稽古場には、傾斜のついた舞台。その他のセットはほとんどない。だがスカーフを頭に巻いた麻実れいが、大きな布をマントのように身体に巻きつけた岡本健一がそこに立つと、ただの板の舞台が中東の砂埃舞う地面に見えてくる。佇まいだけで説得力あるキャストたちがこの日稽古をしていたのは、姉娘ジャンヌが母ナワルの秘密に少しずつ近づいているシーンだ。演出の上村聡史は、セリフの中のどの言葉を強調したいのか、その会話からどういった効果を生み出したいのかを丁寧にキャストに伝えていく。それに対し、ジャンヌに扮する栗田桃子らも積極的に意見を出している。結果、ナワルの謎に触れることに内心おそれを抱くジャンヌのヒリヒリとした感情が浮かび上がった。
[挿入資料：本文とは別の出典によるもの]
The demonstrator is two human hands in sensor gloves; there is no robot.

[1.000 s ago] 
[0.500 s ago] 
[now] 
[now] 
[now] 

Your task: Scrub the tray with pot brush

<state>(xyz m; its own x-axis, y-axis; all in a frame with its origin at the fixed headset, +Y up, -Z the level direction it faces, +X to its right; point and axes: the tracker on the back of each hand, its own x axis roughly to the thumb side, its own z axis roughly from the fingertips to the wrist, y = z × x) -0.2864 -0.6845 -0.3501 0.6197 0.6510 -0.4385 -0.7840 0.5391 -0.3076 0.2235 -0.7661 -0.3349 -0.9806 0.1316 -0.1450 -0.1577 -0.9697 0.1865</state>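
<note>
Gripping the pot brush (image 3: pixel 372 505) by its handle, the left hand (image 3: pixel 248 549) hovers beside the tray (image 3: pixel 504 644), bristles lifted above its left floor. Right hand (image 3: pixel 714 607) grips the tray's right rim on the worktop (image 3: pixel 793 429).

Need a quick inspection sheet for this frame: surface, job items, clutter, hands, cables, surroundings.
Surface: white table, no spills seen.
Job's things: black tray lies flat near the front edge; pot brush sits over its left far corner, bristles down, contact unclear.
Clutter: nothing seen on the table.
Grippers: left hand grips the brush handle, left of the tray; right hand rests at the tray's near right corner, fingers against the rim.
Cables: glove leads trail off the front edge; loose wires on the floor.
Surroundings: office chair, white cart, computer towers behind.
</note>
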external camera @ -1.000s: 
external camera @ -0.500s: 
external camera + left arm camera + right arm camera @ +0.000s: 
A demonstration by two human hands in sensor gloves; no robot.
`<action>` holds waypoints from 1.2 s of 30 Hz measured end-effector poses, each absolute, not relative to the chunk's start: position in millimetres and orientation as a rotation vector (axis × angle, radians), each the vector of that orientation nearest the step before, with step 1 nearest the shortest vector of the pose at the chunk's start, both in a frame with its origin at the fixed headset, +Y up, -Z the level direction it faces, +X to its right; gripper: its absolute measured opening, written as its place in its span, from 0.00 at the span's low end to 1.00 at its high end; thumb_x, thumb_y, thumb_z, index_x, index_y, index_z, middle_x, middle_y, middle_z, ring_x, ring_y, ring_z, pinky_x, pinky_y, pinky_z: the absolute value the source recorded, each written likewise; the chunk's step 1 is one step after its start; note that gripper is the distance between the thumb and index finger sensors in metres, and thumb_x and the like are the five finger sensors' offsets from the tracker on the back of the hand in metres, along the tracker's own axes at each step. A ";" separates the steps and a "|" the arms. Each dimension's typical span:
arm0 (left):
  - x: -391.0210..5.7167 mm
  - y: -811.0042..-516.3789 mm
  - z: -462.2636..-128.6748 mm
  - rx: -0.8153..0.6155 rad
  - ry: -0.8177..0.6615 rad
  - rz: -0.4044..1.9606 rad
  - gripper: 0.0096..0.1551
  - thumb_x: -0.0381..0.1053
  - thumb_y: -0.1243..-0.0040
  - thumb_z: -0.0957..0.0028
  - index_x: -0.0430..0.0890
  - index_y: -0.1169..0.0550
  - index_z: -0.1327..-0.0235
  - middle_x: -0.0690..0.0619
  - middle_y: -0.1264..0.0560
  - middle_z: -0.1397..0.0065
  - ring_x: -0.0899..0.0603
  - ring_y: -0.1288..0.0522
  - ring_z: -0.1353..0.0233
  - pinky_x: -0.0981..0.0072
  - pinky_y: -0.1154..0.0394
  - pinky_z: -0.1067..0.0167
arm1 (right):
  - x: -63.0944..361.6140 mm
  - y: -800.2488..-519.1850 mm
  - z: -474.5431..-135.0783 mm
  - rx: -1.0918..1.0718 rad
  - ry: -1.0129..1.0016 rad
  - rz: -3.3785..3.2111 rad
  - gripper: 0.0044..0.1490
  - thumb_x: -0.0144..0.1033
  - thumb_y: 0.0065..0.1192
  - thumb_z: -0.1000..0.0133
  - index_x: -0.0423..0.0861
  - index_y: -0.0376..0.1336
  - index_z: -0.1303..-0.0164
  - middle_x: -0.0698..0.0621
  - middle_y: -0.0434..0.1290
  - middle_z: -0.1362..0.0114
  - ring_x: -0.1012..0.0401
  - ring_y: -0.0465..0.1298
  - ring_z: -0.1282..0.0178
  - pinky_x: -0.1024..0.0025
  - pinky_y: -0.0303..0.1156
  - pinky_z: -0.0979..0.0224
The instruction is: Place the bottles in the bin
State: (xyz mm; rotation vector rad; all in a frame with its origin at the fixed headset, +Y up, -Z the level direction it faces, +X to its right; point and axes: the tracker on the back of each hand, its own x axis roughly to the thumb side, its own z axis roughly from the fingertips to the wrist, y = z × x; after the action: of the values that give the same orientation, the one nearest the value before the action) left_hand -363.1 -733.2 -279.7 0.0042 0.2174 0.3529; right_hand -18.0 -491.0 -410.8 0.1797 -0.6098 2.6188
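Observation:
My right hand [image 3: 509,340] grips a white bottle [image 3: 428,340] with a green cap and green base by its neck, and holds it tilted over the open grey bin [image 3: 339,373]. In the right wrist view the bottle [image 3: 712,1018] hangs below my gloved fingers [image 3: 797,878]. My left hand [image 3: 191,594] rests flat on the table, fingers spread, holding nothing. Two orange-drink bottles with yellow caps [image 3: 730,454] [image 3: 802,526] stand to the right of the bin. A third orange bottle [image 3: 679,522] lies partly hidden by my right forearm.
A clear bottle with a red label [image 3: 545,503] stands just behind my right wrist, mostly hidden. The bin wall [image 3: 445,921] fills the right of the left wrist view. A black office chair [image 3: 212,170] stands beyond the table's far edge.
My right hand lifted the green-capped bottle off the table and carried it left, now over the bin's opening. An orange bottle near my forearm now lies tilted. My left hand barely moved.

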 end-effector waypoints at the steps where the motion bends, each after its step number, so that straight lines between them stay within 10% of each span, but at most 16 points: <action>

そんなジャンヌの“現在”と同時に、舞台上にはナワルの“過去”が共存していく。しかも麻実は14歳のナワルを演じたかと思えば、次のシーンでは40歳になる。声のトーンで、表情で、それを体現していく麻実も見事だが、それを違和感なく舞台上に乗せている戯曲と演出の力も見事だ。様々な年代に散りばめられたナワルの“パーツ”が呼ぶ謎が一体、どこへ着地するのか。ミステリアスな物語にぐいぐい引き込まれる。

「“家族”と“戦争”というものが行き来しながら描かれていることが刺激的。戦争というものはどの時代でもあるものですが、この作家はもっとミニマムな単位に落とし込んでいます。家族同士、兄弟同士といった、もともとひとつだったものが憎しみあって…という、根源的な部分を突いている、そこが説教臭さだけでは終わらない物語になっています」と演出の上村。公演は9月28日(日)から10月15日(水)まで東京・シアタートラムにて上演。その後10月18日(土)には兵庫県立芸術文化センター 阪急 中ホールでも上演される。チケットは発売中。